Lines with the word "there" in them must be copied from the records below.

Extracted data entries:
######
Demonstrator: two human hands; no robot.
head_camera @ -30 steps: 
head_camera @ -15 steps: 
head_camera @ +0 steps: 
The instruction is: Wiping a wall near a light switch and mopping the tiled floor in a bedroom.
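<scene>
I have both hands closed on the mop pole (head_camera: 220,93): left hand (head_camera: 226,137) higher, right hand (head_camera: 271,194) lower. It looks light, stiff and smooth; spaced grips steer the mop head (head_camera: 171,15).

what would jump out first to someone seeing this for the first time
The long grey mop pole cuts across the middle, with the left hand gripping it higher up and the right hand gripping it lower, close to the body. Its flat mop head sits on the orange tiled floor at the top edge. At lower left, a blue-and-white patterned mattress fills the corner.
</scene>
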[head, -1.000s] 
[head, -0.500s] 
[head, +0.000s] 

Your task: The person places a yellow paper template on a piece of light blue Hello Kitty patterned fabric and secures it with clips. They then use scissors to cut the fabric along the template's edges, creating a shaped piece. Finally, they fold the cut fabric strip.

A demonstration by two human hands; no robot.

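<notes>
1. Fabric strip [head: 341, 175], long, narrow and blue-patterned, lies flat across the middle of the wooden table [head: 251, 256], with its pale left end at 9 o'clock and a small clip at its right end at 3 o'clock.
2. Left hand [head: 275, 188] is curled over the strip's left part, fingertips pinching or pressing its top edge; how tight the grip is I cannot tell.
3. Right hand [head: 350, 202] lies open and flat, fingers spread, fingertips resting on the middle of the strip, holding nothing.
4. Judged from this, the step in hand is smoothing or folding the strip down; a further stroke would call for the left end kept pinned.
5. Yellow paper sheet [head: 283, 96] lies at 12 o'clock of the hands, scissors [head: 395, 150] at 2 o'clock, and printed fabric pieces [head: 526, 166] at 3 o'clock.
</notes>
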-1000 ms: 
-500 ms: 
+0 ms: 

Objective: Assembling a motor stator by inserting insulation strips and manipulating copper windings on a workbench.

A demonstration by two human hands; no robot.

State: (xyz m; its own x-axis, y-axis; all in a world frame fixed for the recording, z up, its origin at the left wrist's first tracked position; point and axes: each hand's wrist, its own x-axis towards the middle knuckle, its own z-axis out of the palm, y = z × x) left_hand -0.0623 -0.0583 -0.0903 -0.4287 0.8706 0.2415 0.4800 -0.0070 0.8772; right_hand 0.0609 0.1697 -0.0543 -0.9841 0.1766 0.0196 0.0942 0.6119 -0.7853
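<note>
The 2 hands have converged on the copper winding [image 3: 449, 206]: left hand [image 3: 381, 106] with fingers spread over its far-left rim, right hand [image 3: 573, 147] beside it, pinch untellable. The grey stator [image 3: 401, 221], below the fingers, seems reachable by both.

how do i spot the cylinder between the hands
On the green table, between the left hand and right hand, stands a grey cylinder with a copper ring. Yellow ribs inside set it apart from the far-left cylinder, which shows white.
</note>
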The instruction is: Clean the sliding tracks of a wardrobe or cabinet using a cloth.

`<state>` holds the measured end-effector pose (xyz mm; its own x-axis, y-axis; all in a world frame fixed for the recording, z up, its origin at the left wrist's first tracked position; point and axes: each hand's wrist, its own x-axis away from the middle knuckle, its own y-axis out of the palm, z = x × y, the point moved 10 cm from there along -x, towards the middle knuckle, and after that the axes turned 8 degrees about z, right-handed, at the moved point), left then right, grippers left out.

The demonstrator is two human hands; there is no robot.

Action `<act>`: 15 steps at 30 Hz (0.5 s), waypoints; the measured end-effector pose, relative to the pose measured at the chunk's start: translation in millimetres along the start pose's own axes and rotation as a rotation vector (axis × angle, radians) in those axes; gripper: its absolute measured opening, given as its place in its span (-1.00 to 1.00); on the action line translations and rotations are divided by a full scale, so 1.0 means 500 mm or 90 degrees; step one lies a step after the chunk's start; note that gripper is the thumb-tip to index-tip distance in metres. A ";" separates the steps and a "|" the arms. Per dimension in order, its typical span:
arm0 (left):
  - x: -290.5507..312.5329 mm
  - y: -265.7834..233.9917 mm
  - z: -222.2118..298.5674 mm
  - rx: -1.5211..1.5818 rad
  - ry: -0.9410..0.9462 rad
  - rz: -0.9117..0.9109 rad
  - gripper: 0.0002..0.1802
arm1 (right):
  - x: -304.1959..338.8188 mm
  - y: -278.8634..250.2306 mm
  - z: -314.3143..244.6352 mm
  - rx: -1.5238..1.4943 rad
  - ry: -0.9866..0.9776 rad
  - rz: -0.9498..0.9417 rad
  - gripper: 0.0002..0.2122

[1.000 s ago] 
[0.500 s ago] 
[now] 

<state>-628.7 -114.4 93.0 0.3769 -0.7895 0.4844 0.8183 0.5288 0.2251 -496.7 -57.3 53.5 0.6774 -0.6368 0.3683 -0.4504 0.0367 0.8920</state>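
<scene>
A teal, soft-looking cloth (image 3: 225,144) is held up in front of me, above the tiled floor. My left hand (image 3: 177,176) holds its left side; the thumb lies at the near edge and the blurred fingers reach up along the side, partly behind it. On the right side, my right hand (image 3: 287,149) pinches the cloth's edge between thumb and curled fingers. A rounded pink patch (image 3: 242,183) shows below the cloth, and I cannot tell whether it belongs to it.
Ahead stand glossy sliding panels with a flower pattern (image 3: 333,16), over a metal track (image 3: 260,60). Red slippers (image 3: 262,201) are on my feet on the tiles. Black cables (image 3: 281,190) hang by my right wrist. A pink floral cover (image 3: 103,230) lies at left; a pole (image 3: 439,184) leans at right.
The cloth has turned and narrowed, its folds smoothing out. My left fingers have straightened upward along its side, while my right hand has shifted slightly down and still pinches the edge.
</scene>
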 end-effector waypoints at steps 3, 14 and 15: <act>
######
▶ OUTPUT BELOW
`<state>` holds the measured end-effector pose (xyz mm; its own x-axis, y-axis; all in a world frame fixed for the recording, z up, its origin at the left wrist's first tracked position; point and axes: each hand's wrist, its own x-axis away from the middle knuckle, its own y-axis out of the palm, z = x × y, the point moved 10 cm from there along -x, towards the middle knuckle, and after that the axes turned 8 degrees about z, right-handed, at the moved point), left then right, grippers left out.
The demonstrator is two human hands; there is no robot.

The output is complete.